■ What you will do ■
In the data that follows, count the lines in which the word "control" occurs, and report that figure alone.

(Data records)
- - - - - - -
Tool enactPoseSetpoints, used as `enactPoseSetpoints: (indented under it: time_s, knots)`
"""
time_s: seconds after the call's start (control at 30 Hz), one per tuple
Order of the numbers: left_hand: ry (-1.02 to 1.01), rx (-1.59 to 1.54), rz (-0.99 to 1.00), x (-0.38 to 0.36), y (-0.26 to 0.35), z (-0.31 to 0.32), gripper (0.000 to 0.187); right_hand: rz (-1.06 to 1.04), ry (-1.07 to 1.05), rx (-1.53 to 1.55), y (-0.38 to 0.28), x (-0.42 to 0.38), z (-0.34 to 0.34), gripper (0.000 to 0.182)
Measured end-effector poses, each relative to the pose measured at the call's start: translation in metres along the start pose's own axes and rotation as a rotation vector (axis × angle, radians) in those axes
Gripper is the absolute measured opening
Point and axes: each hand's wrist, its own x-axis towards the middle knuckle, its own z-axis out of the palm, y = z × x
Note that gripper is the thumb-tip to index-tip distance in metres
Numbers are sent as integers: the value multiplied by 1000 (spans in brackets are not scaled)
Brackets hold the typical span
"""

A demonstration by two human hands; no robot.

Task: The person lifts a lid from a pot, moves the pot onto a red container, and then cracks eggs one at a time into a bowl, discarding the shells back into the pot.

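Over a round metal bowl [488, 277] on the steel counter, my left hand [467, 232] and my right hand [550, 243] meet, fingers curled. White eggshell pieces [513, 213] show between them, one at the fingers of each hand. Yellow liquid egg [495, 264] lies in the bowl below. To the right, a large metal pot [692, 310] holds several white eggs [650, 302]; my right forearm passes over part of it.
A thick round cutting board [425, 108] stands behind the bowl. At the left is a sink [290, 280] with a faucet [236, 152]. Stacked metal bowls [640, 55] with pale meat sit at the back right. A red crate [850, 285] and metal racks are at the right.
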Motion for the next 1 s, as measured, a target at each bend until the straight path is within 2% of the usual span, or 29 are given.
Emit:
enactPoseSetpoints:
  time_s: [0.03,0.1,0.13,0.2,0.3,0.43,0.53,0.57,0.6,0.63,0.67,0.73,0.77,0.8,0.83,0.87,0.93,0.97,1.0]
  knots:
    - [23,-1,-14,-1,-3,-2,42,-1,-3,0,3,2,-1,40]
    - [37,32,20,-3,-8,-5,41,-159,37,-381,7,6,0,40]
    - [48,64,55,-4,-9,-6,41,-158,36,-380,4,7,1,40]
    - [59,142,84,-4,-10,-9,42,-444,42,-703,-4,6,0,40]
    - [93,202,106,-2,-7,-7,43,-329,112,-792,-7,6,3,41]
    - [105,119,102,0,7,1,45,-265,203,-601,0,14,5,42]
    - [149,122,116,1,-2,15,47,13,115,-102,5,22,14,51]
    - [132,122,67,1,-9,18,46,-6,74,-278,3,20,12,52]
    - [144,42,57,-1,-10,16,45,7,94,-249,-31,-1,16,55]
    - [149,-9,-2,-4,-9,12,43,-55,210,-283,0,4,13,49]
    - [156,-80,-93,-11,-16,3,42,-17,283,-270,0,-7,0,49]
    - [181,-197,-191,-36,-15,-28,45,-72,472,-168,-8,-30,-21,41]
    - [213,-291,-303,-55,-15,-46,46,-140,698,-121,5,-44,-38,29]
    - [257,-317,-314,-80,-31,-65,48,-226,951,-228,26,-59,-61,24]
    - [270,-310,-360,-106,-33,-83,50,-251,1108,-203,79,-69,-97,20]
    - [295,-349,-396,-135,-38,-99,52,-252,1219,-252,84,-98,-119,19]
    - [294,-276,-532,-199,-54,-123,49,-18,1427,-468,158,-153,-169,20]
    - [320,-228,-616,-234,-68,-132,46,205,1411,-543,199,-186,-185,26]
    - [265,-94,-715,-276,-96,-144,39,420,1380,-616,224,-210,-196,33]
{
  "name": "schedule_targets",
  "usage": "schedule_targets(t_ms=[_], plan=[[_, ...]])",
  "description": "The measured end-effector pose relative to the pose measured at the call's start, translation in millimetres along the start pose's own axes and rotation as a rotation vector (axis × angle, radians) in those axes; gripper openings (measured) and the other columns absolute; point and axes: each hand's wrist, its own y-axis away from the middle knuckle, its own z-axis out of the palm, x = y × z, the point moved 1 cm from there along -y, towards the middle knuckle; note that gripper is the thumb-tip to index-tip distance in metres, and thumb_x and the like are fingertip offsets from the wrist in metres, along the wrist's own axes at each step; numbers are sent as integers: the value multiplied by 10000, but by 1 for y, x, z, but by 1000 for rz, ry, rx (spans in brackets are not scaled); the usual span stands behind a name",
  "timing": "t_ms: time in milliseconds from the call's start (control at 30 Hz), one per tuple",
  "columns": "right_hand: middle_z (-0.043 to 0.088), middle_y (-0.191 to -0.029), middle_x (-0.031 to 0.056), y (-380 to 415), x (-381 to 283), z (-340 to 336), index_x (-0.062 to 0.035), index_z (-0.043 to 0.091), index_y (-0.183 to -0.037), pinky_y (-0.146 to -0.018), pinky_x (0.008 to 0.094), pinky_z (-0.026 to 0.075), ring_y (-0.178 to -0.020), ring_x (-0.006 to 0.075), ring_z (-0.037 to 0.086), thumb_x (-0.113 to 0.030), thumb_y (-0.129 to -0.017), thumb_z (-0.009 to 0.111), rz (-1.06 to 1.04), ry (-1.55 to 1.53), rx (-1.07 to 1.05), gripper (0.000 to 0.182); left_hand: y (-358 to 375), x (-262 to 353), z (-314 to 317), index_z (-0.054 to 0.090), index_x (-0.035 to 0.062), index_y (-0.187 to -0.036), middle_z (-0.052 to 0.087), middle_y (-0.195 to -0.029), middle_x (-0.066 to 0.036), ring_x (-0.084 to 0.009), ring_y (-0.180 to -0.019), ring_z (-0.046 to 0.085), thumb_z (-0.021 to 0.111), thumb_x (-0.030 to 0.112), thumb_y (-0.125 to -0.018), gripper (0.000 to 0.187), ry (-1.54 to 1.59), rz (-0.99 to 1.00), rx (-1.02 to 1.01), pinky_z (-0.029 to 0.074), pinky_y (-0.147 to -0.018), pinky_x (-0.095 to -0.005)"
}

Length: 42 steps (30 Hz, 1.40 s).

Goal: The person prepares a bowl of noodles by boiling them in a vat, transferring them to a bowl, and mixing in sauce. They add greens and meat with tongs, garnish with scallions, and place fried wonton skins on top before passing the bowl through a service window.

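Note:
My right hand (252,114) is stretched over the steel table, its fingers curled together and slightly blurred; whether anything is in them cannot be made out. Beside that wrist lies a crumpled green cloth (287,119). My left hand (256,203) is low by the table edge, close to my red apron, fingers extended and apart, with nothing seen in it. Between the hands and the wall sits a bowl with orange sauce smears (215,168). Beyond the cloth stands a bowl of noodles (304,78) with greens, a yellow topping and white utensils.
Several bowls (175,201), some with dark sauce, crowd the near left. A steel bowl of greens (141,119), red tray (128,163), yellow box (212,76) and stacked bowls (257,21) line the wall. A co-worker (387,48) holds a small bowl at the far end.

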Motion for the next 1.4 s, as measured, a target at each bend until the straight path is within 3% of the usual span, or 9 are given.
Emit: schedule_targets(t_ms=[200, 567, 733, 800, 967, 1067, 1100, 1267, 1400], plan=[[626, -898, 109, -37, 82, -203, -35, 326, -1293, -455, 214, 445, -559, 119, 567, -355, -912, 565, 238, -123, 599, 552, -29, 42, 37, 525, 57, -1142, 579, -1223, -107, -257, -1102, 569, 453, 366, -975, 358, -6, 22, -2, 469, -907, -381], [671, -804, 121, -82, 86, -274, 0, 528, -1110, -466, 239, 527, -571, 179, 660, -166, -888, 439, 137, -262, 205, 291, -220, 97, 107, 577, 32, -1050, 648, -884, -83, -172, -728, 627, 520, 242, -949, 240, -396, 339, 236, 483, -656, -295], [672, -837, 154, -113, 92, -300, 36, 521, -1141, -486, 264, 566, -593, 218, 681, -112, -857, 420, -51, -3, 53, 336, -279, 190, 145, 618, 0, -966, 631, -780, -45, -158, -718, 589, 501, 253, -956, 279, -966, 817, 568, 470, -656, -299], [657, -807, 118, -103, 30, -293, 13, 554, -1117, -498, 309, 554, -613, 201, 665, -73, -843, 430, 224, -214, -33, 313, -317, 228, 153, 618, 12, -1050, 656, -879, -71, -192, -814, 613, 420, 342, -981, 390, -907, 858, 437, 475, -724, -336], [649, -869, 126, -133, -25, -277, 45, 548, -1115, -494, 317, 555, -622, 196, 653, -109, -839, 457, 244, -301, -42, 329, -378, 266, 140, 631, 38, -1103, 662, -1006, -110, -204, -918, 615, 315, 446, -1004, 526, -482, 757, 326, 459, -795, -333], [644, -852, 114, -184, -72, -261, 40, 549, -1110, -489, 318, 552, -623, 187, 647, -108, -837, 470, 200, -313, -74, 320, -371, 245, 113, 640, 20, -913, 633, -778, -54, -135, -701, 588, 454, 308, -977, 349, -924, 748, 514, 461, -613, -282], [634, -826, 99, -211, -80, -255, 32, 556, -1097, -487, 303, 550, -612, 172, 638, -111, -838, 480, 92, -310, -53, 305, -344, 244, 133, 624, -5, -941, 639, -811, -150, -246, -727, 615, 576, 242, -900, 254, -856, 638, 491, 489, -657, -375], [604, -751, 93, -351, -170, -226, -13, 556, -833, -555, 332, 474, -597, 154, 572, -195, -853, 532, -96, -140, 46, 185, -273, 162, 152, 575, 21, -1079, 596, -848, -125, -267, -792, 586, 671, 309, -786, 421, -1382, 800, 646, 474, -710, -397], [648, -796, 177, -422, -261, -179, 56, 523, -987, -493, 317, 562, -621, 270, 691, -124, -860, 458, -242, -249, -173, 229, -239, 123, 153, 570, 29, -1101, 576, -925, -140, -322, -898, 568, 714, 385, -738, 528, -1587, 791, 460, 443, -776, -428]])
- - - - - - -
■ Result for this task ■
2